== Required work ==
Write the data out again in full, with no departure from the original.

● ● ● ● ●

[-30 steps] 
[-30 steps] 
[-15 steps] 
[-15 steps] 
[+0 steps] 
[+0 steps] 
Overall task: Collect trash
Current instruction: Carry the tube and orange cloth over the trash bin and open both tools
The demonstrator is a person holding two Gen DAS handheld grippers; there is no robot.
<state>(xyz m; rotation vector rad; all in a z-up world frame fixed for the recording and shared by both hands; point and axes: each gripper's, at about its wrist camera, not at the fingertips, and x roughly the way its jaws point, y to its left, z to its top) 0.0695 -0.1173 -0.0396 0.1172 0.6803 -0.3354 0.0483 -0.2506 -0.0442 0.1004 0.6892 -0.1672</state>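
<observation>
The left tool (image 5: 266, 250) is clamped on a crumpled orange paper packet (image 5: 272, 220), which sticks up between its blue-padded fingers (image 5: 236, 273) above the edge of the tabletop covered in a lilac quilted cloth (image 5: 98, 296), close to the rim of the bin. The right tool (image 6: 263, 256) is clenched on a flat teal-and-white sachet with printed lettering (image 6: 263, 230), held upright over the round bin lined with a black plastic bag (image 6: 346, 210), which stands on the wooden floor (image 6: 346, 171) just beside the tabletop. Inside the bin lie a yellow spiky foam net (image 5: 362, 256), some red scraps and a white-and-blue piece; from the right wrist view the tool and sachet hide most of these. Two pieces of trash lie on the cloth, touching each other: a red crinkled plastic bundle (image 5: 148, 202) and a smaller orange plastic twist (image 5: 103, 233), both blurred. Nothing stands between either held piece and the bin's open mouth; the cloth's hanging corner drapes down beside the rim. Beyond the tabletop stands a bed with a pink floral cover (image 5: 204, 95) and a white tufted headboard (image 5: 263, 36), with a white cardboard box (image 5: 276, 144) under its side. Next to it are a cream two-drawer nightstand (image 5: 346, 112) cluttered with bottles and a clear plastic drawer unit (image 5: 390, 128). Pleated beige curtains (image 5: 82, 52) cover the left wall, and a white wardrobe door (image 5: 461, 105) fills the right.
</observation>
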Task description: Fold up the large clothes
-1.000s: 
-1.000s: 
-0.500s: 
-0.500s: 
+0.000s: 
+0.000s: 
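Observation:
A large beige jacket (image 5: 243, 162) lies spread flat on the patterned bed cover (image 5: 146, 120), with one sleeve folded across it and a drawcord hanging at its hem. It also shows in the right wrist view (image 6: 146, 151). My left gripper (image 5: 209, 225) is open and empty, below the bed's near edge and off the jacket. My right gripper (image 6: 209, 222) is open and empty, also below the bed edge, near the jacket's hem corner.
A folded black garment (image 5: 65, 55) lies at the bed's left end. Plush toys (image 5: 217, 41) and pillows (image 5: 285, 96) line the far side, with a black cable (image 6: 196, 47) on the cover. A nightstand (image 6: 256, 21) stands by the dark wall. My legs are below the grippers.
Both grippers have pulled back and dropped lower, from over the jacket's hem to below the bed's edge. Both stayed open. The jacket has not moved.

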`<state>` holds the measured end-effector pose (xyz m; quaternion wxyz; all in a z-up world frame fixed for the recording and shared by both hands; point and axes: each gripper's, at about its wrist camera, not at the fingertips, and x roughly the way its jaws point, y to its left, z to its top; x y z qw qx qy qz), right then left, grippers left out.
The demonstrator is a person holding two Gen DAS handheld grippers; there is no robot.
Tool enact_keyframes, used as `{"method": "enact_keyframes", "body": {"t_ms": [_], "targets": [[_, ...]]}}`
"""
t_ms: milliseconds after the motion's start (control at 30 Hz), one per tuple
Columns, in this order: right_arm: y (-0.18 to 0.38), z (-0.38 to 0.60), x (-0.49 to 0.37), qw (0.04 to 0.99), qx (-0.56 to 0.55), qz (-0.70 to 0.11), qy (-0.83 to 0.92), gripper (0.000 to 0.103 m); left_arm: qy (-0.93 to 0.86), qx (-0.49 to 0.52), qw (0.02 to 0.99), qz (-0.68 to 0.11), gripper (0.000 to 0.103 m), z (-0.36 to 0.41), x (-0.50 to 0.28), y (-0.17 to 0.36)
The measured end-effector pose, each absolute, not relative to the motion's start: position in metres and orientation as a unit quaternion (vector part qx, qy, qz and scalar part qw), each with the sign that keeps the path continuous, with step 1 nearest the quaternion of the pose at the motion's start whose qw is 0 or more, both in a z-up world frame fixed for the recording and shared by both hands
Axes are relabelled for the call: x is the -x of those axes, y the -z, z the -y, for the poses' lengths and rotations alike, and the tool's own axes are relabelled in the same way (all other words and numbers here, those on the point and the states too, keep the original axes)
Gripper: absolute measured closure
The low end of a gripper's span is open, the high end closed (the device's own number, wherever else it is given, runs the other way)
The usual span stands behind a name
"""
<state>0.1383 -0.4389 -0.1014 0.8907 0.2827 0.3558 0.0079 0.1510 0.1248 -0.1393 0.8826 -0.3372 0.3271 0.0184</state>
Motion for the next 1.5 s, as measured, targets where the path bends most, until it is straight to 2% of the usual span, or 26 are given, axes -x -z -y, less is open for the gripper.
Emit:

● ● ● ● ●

== Finished task ==
[-30 steps] 
[-30 steps] 
[-15 steps] 
[-15 steps] 
[+0 steps] 
[+0 steps] 
Overall task: Collect trash
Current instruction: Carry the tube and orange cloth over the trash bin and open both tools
The demonstrator is a person holding two Gen DAS handheld grippers; there is no robot.
<state>(xyz m; rotation vector rad; all in a z-up world frame fixed for the recording and shared by both hands; point and axes: each gripper's, at about its wrist camera, not at the fingertips, and x roughly the way its jaws point, y to its left, z to its top) 0.0695 -0.1173 -0.0396 0.1172 0.6803 -0.3354 0.0483 -0.2506 -0.0442 0.1004 0.6892 -0.1672</state>
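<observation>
The left tool (image 5: 266, 250) is clamped on a crumpled orange paper packet (image 5: 272, 220), which sticks up between its blue-padded fingers (image 5: 236, 273) above the edge of the tabletop covered in a lilac quilted cloth (image 5: 98, 296), close to the rim of the bin. The right tool (image 6: 263, 256) is clenched on a flat teal-and-white sachet with printed lettering (image 6: 263, 230), held upright over the round bin lined with a black plastic bag (image 6: 346, 210), which stands on the wooden floor (image 6: 346, 171) just beside the tabletop. Inside the bin lie a yellow spiky foam net (image 5: 362, 256), some red scraps and a white-and-blue piece; from the right wrist view the tool and sachet hide most of these. Two pieces of trash lie on the cloth, touching each other: a red crinkled plastic bundle (image 5: 148, 202) and a smaller orange plastic twist (image 5: 103, 233), both blurred. Nothing stands between either held piece and the bin's open mouth; the cloth's hanging corner drapes down beside the rim. Beyond the tabletop stands a bed with a pink floral cover (image 5: 204, 95) and a white tufted headboard (image 5: 263, 36), with a white cardboard box (image 5: 276, 144) under its side. Next to it are a cream two-drawer nightstand (image 5: 346, 112) cluttered with bottles and a clear plastic drawer unit (image 5: 390, 128). Pleated beige curtains (image 5: 82, 52) cover the left wall, and a white wardrobe door (image 5: 461, 105) fills the right.
</observation>
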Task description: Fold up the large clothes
-1.000s: 
-1.000s: 
-0.500s: 
-0.500s: 
+0.000s: 
+0.000s: 
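Observation:
A large beige jacket (image 5: 243, 162) lies spread flat on the patterned bed cover (image 5: 146, 120), with one sleeve folded across it and a drawcord hanging at its hem. It also shows in the right wrist view (image 6: 146, 151). My left gripper (image 5: 209, 225) is open and empty, below the bed's near edge and off the jacket. My right gripper (image 6: 209, 222) is open and empty, also below the bed edge, near the jacket's hem corner.
A folded black garment (image 5: 65, 55) lies at the bed's left end. Plush toys (image 5: 217, 41) and pillows (image 5: 285, 96) line the far side, with a black cable (image 6: 196, 47) on the cover. A nightstand (image 6: 256, 21) stands by the dark wall. My legs are below the grippers.
Both grippers have pulled back and dropped lower, from over the jacket's hem to below the bed's edge. Both stayed open. The jacket has not moved.
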
`<state>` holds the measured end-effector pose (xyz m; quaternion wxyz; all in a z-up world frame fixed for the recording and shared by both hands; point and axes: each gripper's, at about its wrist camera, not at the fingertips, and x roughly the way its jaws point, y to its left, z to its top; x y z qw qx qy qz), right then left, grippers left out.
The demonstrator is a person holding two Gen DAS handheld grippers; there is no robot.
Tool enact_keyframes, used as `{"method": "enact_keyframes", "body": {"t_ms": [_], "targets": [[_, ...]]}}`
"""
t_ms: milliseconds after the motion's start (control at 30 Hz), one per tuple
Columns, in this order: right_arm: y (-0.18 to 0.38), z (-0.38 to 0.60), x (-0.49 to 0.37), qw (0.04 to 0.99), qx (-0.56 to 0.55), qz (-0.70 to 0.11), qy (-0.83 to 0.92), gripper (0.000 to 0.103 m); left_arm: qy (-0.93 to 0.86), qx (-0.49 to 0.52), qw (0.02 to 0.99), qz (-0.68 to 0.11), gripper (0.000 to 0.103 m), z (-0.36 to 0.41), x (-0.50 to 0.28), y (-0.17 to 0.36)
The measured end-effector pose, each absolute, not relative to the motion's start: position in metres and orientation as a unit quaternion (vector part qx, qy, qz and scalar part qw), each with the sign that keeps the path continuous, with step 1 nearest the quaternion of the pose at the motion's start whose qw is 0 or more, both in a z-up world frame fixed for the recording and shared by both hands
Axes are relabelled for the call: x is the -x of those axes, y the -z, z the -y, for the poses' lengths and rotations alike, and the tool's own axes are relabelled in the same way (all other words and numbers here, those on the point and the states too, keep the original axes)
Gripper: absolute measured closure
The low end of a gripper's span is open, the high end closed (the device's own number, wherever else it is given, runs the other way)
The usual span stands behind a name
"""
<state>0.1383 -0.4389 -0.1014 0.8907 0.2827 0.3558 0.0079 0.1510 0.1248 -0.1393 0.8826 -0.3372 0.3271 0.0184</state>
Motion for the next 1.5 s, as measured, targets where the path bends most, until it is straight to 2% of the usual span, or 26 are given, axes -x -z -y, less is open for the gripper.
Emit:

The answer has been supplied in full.